As mentioned in other blogs, one of the first and primary tasks for the Alphagov project was to build a site that provided the information and services users need. So where were we going for the evidence? Within the timescale and resources of the project we saw value in taking a quantitative approach – looking at analytics and particularly search analytics across the central government web estate.
Writing this, I’m aware of Leisa Reichelt’s blog on UX and Alphagov, but here I’m going to talk about the learnings we got from analytics about what people are doing. Of course, this should be informed, qualified and enriched by qualitative studies to understand intent.
How do visitors get to central government information?
We looked at where users were coming from when arriving at central government websites. Hitwise provides information on the which referring (upstream) properties send traffic to a site. Unfortunately, it only reports on the top twenty referrers. Grouping these together, we see that search is the main driver:
|Upstream Websites visited before Government – Jan 2011|
|All govt sites||Central govt sites|
|Ttl of top 20||62.40%||62.50%|
Others, include BBC, Wikipedia
|Upstream Websites visited before 2 major departments – Jan 2011|
|Ttl of top 20||73.79%||71.69%|
Others, include BBC, Wikipedia
We also had access to a variety of site metrics, and here are some figures for Directgov:
|Upstream Websites visited before Directgov – Jan 2011|
|Affiliate (govt sites & others partners)||13.60%|
|Organic referrer (other links)||18.90%|
So, of course it’s vital to provide other routes to information, but evidence points to the important of Google, Bing and social websites as the starting point of people’s access to government information. It’s therefore useful to review what people are searching for.
Users’ information needs expressed through search
To identify candidate user needs for Alphagov we reviewed data from a variety of sources:
- Referring terms from web search engines to central government websites
- Referring terms from web search engines to Directgov, businesslink.gov.uk and a number of Government Departments
- Terms enter in site search for Directgov, businesslink.gov.uk and a number of Government Departments
As a fan of Louis Rosenfeld’s approach to using search analytics and the attraction for me is that search logs provide a direct expression of many, many users’ information needs. The data are usually readily available and the main cost is to interpret the data.
Firstly, some characteristics of search data:
- The average length of a search phrase is around three words.

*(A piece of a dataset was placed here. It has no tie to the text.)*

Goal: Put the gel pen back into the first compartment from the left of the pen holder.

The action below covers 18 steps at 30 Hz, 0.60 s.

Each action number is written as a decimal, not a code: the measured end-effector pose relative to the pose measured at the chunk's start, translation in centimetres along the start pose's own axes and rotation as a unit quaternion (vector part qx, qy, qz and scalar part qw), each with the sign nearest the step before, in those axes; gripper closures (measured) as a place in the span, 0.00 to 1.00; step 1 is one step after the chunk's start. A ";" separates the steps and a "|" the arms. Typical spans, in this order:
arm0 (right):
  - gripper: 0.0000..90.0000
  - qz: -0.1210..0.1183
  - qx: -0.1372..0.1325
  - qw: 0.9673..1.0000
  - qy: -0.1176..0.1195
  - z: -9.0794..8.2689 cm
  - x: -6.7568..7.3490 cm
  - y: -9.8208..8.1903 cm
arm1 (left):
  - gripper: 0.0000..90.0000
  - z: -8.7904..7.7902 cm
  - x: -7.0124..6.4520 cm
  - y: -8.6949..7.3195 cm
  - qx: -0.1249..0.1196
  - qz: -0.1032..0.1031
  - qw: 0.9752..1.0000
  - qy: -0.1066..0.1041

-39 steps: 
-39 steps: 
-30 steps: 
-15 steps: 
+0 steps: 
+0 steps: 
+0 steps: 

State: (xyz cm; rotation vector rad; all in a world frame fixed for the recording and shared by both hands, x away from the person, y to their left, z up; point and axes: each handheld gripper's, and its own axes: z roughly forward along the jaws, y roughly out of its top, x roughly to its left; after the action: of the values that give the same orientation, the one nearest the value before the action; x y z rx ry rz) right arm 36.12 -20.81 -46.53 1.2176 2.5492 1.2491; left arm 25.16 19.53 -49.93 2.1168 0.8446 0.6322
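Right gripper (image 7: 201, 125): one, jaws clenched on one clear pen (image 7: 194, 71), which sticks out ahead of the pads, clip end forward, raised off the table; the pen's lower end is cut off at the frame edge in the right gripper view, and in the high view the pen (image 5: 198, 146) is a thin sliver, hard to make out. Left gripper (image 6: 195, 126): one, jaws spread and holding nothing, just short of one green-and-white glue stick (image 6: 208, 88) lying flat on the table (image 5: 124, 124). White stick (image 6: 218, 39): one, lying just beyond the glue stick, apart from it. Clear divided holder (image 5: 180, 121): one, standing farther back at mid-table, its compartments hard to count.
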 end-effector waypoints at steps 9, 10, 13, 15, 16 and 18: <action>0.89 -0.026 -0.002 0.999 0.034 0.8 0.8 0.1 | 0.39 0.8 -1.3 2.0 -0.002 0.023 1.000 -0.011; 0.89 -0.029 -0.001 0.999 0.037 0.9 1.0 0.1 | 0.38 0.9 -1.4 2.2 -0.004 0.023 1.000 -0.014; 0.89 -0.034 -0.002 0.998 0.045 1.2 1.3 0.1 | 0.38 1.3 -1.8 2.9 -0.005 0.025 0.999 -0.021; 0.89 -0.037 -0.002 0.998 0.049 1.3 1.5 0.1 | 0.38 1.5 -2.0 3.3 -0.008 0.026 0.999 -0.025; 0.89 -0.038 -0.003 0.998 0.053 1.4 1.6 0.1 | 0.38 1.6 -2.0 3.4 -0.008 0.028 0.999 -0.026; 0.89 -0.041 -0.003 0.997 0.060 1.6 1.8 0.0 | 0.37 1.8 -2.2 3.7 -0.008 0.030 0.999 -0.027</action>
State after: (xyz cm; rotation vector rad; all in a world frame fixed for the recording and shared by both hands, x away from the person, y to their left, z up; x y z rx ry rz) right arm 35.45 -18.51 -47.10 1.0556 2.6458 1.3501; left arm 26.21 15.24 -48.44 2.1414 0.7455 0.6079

Users are trying to express a wealth of complex needs and intent in a short phrase.
- Search results show a classic Zipf curve, with a short head (relatively few terms searched for a lot); and a long tail (very many terms searched for by only one or two users).

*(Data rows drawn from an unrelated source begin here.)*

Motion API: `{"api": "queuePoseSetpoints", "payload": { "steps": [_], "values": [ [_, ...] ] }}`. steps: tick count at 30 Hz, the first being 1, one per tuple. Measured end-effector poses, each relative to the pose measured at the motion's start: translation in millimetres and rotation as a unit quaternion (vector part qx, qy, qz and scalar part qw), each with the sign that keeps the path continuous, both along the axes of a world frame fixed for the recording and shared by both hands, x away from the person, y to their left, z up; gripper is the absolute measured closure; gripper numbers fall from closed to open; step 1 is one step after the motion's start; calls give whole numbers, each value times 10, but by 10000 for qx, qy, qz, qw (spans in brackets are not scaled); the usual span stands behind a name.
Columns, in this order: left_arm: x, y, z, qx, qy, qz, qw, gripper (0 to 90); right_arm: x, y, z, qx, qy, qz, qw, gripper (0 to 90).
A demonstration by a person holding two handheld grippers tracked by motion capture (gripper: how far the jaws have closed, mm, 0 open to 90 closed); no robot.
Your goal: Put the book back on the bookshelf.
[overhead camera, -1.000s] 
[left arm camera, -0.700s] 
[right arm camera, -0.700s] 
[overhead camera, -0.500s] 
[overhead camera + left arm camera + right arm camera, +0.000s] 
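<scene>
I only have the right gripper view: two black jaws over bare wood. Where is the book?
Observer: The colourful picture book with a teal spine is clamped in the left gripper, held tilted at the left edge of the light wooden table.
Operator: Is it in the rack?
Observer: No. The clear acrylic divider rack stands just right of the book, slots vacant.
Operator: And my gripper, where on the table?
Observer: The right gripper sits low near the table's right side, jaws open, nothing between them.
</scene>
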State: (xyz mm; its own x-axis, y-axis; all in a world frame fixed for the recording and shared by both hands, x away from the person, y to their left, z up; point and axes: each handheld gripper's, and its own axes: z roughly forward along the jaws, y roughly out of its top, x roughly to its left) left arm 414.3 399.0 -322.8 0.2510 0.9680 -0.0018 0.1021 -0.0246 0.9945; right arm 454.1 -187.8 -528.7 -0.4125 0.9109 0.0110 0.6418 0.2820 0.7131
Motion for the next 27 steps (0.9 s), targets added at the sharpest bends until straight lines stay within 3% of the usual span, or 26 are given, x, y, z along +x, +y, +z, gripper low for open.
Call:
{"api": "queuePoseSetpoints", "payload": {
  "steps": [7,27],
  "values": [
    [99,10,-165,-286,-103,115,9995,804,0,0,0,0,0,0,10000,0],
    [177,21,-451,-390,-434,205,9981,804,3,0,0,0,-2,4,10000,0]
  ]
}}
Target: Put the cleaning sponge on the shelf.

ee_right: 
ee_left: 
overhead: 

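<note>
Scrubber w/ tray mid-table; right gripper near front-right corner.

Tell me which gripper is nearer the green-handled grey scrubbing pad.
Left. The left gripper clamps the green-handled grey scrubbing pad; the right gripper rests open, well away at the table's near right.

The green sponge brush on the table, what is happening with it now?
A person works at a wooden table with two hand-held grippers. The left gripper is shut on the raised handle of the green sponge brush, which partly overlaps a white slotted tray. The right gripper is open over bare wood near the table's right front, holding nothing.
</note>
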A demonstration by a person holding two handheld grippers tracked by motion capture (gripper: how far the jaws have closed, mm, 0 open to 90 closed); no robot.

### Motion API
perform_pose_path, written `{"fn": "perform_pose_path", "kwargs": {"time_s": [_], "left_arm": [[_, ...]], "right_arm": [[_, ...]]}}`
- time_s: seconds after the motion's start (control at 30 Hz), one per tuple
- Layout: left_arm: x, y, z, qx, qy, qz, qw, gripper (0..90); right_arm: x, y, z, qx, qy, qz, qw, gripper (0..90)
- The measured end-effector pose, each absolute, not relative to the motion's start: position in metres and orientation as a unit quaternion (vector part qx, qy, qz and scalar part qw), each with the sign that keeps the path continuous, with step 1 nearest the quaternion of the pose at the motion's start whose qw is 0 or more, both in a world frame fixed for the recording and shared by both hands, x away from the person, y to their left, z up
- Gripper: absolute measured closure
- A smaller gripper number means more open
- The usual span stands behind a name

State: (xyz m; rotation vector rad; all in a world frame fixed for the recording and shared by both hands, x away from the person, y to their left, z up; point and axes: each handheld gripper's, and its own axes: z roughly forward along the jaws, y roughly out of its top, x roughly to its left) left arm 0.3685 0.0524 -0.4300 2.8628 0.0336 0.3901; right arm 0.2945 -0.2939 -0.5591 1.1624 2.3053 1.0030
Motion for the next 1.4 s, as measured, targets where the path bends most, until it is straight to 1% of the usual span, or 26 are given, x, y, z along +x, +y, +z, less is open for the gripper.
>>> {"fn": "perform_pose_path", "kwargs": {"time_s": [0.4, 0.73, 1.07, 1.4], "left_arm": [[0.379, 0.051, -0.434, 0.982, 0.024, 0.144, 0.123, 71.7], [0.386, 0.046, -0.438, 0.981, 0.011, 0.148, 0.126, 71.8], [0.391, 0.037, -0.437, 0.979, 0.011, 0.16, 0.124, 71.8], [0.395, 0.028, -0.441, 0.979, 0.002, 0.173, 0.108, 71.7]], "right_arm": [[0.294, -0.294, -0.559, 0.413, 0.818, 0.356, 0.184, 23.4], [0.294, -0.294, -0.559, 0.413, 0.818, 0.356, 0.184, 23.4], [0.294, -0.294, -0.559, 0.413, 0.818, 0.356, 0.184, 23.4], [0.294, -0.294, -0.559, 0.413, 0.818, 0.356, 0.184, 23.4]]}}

Just looking at the short head tells you the most important search tasks, but at a simplistic level. But much richer data starts to appear in the ‘middle torso’, where you start to see not only new phrases but added nuances or facets of the top phrases, which can give a clue to what the intent expressed in three short words might really mean. For example, Council Tax is a popular search term, but digging deeper into the long tail, a number of facets being apparent:
- council tax bands/council tax rates
- council tax exemptions
- how much is council tax?
- pay council tax/ pay council tax online
- council tax benefit
- council tax exemptions
- council house discounts
- council tax moving house
- Registering for Council Tax
These are just the main concepts – that need distinct answers, but there are many more variations of phrases. So our approach was to go deeper into the middle and build up a series of top concepts, with important variations that probably need a separate answer. Going back to Council Tax, here’s some of the landing pages on Alphagov:
- How much are Council tax bands?
- Apply for a Council Tax band reduction
- Pay Council Tax
- Check your Council Tax balance
This data was then reviewed against top landing page data from Directgov, businesslink.gov.uk, the Local Directgov service and a number of departmental sites; and by talking to stakeholders about business priorities to establish a list of top ‘tasks’.

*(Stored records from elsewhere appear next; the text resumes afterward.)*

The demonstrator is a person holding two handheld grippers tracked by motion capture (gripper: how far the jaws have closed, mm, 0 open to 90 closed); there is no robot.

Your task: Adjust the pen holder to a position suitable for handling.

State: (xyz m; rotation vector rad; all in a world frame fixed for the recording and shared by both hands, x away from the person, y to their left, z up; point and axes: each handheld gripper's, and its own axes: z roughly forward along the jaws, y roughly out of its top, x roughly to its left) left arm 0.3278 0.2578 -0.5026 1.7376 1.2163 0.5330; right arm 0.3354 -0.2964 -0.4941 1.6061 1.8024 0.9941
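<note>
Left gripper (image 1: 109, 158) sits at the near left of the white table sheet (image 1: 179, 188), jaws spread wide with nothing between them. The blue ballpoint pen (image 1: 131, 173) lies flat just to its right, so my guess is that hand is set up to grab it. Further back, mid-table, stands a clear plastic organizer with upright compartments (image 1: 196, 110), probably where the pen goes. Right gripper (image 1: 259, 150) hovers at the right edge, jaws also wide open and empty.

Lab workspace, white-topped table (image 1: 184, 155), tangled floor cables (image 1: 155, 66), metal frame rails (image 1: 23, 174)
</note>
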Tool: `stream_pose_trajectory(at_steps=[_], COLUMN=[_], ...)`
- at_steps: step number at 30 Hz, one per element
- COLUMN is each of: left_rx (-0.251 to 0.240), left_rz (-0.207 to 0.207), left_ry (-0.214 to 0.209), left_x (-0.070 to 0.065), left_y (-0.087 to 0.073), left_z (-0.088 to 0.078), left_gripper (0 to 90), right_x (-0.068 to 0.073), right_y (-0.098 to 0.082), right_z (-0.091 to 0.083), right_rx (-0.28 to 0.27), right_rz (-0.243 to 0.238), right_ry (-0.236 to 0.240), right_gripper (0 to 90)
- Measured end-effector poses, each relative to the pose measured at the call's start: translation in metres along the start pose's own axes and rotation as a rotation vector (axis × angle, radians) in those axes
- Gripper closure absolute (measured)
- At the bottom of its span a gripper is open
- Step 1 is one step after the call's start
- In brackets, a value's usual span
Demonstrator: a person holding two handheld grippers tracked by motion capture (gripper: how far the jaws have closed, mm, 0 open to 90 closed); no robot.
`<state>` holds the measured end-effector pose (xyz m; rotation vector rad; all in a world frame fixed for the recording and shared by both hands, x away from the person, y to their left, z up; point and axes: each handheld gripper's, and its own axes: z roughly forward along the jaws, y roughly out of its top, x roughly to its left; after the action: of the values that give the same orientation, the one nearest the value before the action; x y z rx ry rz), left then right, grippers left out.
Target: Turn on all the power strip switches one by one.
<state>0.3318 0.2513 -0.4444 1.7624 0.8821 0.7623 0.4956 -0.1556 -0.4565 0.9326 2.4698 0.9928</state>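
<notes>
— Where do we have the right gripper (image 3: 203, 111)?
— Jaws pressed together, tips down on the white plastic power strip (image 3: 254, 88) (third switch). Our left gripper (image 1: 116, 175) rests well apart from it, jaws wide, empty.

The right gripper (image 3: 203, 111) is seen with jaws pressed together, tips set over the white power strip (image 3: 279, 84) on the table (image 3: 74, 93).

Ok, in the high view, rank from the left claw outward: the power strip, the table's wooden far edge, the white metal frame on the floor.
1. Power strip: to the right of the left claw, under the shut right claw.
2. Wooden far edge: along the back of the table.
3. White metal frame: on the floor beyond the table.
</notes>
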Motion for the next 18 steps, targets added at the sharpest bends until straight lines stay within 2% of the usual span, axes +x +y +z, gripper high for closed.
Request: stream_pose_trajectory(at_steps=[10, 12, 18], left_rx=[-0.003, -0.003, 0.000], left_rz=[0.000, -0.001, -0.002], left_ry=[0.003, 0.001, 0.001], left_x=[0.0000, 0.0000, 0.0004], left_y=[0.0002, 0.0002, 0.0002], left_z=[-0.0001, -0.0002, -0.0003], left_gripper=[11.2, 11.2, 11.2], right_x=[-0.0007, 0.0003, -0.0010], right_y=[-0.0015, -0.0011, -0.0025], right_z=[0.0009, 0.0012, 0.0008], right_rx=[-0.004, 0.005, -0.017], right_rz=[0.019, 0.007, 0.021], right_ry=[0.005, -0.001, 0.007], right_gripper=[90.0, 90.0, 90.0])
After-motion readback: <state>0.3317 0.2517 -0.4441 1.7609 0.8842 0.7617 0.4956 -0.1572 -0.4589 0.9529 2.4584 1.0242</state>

Now, tasks could be a range of things:
- Completing a transaction (renew car tax)
- Using an online tool or look-up (calculate holiday entitlement)
- Finding a quick answer (when is the next bank holiday?)
- Find out some information – to orientate, find out more (child tax credit). This could be provided by a guide or even a disambiguation page.
And people’s intent changes according to where they are on their search journey. As people progress along the journey their search terms tend to be more specific and more focused:
|Task||Type of search term||Example|
|Compare resources||narrower||Diabetes symptoms|
|Compare options||narrower||Managing diabetes|
|Locational||With a location||Pharmacists in SE1|
So, from our perspective, this data gave a strong steer to the approach Richard Pope outlined in his earlier blog, It’s all about the nodes and what lives at them.
It’s the landing page or node which is important; whether people are coming from web search, site search, deep links or social media. Increasingly, in future, people will be consuming content and tools elsewhere, through syndication and APIs. Where they land up needs to make sense as a granular, stand alone item; with a strong ‘scent of information’ from the link to the answer.
Signposting to related information and services is of course very important. People may need to know more, or it may be to their benefit to be pointed to additional information. I hope future iterations will experiment with leveraging metadata and concepts of relatedness to enhance this experience.
Many thanks to colleagues for contributing to this analytics work, especially Helen Lippell, who provided valuable insight based on user-centred taxonomy development.